▶ _Task instructions_
Copy word for word, please, the lines of the entries below running from the one containing "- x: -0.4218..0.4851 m" to the one containing "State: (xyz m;", both ends included.

--- --- ---

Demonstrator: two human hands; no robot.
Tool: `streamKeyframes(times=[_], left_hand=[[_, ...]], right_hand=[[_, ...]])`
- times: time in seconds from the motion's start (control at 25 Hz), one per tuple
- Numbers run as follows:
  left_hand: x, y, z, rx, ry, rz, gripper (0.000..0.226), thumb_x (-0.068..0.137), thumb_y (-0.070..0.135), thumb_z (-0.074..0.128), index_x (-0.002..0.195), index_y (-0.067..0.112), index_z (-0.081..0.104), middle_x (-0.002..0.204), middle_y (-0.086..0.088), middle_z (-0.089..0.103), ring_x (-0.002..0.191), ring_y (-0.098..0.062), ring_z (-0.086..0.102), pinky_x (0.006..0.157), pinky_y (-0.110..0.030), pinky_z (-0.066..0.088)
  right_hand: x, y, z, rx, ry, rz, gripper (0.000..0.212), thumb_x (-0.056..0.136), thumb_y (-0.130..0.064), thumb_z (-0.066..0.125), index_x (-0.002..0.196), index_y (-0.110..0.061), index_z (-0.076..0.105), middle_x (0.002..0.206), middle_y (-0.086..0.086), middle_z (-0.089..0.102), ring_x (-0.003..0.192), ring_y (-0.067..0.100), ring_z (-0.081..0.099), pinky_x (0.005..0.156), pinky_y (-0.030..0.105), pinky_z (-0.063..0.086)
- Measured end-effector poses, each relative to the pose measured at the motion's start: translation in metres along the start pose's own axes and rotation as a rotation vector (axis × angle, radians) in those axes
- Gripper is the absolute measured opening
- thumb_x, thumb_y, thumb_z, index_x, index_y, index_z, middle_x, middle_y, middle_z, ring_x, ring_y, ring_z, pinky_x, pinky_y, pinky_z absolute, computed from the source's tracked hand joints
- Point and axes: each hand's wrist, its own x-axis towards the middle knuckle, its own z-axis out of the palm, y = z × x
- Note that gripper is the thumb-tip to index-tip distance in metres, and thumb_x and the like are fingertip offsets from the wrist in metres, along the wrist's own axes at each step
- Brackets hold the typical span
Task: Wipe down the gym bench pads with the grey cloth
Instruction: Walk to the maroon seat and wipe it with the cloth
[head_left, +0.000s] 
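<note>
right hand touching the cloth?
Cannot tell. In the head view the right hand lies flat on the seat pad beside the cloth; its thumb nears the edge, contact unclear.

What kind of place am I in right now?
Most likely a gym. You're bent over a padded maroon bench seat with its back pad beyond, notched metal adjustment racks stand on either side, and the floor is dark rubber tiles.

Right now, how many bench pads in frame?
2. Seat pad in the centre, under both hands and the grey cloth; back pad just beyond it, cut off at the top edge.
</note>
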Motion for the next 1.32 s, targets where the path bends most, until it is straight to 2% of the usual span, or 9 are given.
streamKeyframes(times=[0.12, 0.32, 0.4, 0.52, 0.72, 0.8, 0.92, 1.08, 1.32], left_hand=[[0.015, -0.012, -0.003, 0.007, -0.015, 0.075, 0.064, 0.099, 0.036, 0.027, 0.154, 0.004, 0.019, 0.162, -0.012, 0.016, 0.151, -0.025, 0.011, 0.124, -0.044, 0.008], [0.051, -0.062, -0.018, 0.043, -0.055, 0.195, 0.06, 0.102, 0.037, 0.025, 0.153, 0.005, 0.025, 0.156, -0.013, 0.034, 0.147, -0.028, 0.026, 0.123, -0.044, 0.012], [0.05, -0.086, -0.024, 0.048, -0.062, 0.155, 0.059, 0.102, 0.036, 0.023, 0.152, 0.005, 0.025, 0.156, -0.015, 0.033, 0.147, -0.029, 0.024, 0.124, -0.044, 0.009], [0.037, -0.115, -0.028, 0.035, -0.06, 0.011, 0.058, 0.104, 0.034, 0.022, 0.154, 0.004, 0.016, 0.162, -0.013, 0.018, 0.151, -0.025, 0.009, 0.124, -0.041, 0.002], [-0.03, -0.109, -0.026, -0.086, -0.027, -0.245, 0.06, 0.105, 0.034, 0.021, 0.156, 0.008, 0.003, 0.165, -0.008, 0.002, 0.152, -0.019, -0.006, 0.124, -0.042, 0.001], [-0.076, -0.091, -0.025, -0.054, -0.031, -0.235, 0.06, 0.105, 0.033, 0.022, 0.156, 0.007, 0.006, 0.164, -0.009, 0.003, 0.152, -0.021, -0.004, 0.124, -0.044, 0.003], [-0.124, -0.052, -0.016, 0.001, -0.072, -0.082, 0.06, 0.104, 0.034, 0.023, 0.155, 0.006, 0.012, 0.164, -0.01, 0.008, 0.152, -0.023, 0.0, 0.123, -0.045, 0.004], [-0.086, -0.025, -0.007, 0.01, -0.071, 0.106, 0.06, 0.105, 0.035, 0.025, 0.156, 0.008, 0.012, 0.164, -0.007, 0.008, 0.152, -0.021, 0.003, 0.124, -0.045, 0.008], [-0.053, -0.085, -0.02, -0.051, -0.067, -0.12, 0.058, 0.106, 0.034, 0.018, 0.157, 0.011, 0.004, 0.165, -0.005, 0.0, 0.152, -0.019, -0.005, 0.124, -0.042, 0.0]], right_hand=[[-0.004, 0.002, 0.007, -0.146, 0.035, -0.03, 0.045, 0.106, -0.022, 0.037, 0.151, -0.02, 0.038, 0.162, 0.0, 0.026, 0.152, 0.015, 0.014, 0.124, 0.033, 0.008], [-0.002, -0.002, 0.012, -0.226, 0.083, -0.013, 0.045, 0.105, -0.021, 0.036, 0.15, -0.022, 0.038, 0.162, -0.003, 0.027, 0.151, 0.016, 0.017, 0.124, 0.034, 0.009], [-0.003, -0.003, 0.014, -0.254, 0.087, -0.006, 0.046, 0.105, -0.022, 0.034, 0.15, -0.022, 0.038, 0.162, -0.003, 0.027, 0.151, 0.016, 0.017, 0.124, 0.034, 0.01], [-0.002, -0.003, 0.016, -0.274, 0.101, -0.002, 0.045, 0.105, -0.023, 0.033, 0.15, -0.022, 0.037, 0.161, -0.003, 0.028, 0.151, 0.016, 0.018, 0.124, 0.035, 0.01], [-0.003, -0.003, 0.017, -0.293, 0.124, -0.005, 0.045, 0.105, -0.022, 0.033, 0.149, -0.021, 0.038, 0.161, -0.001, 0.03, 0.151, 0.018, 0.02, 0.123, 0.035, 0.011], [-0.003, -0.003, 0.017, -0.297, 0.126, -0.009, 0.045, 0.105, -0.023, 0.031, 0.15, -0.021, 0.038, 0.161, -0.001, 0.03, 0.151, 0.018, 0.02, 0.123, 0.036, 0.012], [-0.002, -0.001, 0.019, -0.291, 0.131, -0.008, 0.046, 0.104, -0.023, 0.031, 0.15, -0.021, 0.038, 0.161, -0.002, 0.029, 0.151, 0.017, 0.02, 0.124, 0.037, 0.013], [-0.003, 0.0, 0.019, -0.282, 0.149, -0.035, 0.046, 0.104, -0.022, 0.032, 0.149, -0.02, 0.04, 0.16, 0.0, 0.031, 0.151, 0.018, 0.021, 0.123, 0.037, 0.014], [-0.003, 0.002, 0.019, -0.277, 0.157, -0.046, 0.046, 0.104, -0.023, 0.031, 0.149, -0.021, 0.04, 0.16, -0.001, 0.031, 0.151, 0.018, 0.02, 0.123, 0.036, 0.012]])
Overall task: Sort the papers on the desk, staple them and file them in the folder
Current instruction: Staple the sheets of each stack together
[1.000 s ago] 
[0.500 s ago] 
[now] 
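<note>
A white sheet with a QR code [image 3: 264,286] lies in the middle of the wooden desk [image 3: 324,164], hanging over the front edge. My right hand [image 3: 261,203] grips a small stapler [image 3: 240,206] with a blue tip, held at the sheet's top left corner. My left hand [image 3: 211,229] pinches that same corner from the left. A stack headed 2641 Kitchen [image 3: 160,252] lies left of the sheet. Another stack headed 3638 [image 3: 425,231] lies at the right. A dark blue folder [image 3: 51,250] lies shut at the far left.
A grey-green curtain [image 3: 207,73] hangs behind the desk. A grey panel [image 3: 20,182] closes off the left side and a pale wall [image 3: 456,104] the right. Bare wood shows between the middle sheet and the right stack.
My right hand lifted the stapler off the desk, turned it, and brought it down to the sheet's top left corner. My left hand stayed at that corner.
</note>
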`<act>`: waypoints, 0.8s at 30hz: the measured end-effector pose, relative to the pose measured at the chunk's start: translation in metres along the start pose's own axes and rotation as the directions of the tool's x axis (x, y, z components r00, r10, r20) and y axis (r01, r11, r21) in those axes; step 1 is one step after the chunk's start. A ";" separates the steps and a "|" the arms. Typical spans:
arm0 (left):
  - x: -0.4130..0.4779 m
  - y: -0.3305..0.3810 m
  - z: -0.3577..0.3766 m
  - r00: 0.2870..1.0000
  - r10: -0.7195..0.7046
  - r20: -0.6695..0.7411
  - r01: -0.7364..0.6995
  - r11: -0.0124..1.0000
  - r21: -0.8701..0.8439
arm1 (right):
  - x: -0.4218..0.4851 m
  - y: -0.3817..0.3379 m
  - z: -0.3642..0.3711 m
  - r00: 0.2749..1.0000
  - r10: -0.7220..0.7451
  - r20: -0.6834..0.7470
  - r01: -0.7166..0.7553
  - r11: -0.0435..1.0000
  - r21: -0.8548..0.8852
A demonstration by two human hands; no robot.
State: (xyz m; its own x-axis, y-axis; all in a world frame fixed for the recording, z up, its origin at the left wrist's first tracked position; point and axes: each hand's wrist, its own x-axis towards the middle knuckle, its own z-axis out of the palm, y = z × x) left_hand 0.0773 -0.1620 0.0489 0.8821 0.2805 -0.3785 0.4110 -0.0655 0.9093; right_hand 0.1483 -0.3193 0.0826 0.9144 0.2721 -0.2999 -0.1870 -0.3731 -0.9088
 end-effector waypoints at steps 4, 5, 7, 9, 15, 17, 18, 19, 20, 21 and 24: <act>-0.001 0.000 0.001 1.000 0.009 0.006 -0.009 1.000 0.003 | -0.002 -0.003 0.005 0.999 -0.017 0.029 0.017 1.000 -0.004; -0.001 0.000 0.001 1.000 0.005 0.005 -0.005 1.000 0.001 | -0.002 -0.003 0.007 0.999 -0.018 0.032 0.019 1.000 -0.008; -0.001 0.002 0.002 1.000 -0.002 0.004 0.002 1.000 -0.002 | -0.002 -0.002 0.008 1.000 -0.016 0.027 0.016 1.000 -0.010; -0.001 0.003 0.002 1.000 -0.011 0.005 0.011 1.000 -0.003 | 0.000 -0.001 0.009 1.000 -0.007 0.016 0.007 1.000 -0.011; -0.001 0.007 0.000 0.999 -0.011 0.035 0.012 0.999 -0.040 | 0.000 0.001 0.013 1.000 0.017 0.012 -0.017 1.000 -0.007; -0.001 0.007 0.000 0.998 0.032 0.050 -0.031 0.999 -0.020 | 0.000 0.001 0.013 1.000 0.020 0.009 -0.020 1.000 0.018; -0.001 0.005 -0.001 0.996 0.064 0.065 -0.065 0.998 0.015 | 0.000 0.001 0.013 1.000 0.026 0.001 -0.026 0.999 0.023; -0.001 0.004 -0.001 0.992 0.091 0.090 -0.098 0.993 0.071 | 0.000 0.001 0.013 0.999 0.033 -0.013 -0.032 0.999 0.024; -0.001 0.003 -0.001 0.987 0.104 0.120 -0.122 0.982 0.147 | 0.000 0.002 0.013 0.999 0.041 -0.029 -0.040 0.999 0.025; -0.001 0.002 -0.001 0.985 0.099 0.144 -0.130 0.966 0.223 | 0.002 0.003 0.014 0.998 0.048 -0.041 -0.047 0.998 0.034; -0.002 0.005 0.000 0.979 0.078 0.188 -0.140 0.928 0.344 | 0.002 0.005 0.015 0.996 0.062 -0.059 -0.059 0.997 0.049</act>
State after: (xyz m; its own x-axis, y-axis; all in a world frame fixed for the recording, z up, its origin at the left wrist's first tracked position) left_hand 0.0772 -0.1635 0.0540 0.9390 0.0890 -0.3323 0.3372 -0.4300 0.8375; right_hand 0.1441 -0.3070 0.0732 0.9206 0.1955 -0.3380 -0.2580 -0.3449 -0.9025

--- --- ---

▶ _Solution_
  - x: -0.4218..0.4851 m
  - y: -0.3817..0.3379 m
  - z: -0.3642..0.3711 m
  - r00: 0.2749..1.0000
  - r10: -0.7220..0.7451
  - r20: -0.6834..0.7470
  - r01: -0.7166..0.7553
  - r11: -0.0435..1.0000
  - r21: -0.8548..0.8852
A demonstration by two human hands; no robot.
State: (xyz m; its own x-axis, y-axis; all in a world frame fixed for the recording, z up, its origin at the left wrist's first tracked position; point and axes: each hand's wrist, its own x-axis towards the middle knuckle, its own z-axis out of the palm, y = z × x) left_hand 0.0773 -0.1620 0.0489 0.8821 0.2805 -0.3785 0.4110 -0.0655 0.9093; right_hand 0.1483 -0.3193 0.0826 0.9144 0.2721 -0.2999 -0.1870 -0.3731 -0.9088

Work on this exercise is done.